走廊上的清韻抱緊了懷中的七絃古琴,禮貌的向引她進來的小廝點頭示意,她深吸一口氣,做好了心理準備,一鼓作氣的推開了大門。
並沒有她想象中的奢華淫·靡景象,只有嫋嫋清音繞樑長吟不絕於耳,舞姬伸展著柔軟的身體,用最美的舞姿給在場的貴人帶來視覺上的享受。清韻略有些手足無措,在原地躊躇不安,片刻後便有侍女前來指引。她蓮步輕移,向原本在紗帳後彈琴的女子輕頷首,那名琴姬起身,離開時輕巧的關上大門,並沒有造成很大的聲響。眾舞姬因琴音的驟停而止住動作,立於一側垂首不語。桌上人因突然的寂靜停下了推杯換盞,一雙雙眼睛中透出疑惑。
除了坐在上首的那個男人。
他一身黑色勁裝,墨色長髮高高束起。修長的指間握著玉杯,鷹眸凝視著杯中清澈見底的酒水,唇角微勾,眼底卻並沒有幾分笑意。
“錚——”
清揚的琴聲響起,相比之前的琴姬少了幾分中規中矩,多了幾分瀟灑恣意。顧遠道右手食指有一下沒一下的輕輕敲擊著桌面,唇角笑意多了幾分。下首諸人竊竊私語,無法否認這名琴姬琴藝的高超。
春華院頭牌,清韻。
房間內出現了一種詭異的安靜,除了緩緩流淌的琴音,便只剩下顧遠道輕輕的“噠噠”敲擊聲。一門之隔,春華院卻陷入了前所未有的混亂之中。

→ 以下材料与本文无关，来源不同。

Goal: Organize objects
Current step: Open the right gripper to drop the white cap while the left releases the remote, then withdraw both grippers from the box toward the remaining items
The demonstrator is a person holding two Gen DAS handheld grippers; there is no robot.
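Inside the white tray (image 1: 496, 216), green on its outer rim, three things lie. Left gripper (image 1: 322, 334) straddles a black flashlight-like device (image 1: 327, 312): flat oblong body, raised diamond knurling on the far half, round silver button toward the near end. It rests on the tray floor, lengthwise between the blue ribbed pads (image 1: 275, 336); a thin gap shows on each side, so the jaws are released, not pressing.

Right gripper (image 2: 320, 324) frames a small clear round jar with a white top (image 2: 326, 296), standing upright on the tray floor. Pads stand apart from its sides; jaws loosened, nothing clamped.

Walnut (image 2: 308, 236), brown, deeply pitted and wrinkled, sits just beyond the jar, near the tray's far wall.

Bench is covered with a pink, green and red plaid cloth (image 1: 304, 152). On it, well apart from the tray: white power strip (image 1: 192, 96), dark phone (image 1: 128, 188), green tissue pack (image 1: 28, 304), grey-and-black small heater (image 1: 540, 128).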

李媽媽臉上的胭脂水粉被如瀑的汗沖刷的混成一團,可謂是色彩斑斕。肥胖臃腫的身軀把樓梯踩的震天響,彷彿下一秒就要散架。她髮髻散亂,靠著身邊一個龜公的扶持才能成功登上二樓。她喘著粗氣,大喊:“給我把那小娘皮抓出來!”
所有的龜公和護衛都行動起來,翻遍了院內的每一個角落,卻沒看見在他們的頭頂,那隨風飛舞的紅色飄帶。
忘川坐在屋簷上,面無表情的看著某個龜公把一位客人的袍子掀開並鑽進去看了一眼,她嘆息,果然不能對他們的智商抱太大希望。她猛地向後彎下腰,柔軟的腰肢在空氣中劃過優美的曲線。就她剛剛在這樓內亂跑所得出的經驗找到一個窗戶,快速的跳了進去。
而下一瞬,忘川就後悔了。空氣中瀰漫著的曖昧氣息與床上人止不住的喘息告訴忘川她到底打斷了什麼。那女子香肩半露,臉色潮紅,媚眼如絲;男子則是身披黑色錦袍,墨髮鋪散,俊逸的眉眼透露出玩世不恭。忘川倒吸一口氣,猛地彎下腰深深的鞠了一躬,大喊一聲“對不起”後滿臉通紅的衝出房門,絲毫沒注意到那名男子勾起的唇角。
“嗯?倒是有趣……”
男子從雕花紅木大床上下來,無視了那衣衫不整的佳人的無聲挽留。他理了理衣服,微微側頭,紅唇微啟,笑道:“回去告訴你的主子,我不插手他和三殿下的事情,而且也讓他別送女人給我了,因為啊——”
他猛地壓低身子,貼近女子的耳邊低聲開口,宛若情人之間溫柔纏綿的呢喃:“我會殺人的。”
“嘭!”
忘川尷尬的站在門口,糾結的看著這又抱在一起的男女,磨磨蹭蹭的移到窗邊,動作迅速的撿起了不知道何時掉在地上的玉佩,又很誠心的道了歉:“我就是來拿個東西,很抱歉打斷你們,那什麼,你們繼續啊,我先撤——”
“哐!”
楚明喻的眼底閃現著危險的光芒,這女子三番兩次的打亂他的計劃且一而再再而三的打破他精心營造的氣氛,使他不能從這妓子身上得到任何想要得到的東西,莫非……
有趣,著實有趣。
這是楚明喻和忘川的第一次不太完美的相遇,這也直接導致了後來楚明喻認定忘川接近他是有理由有目的的。對此,忘川表示:我真的是不小心走錯地方了,要是我知道你在裡面我肯定避開個十萬八千里都不來這兒一下!
聽,楚明喻是聽到了,但信與不信,還是要看他自己如何選擇。畢竟,人能比其它萬物優越一點的,也就只有那虛無縹緲的所謂智商。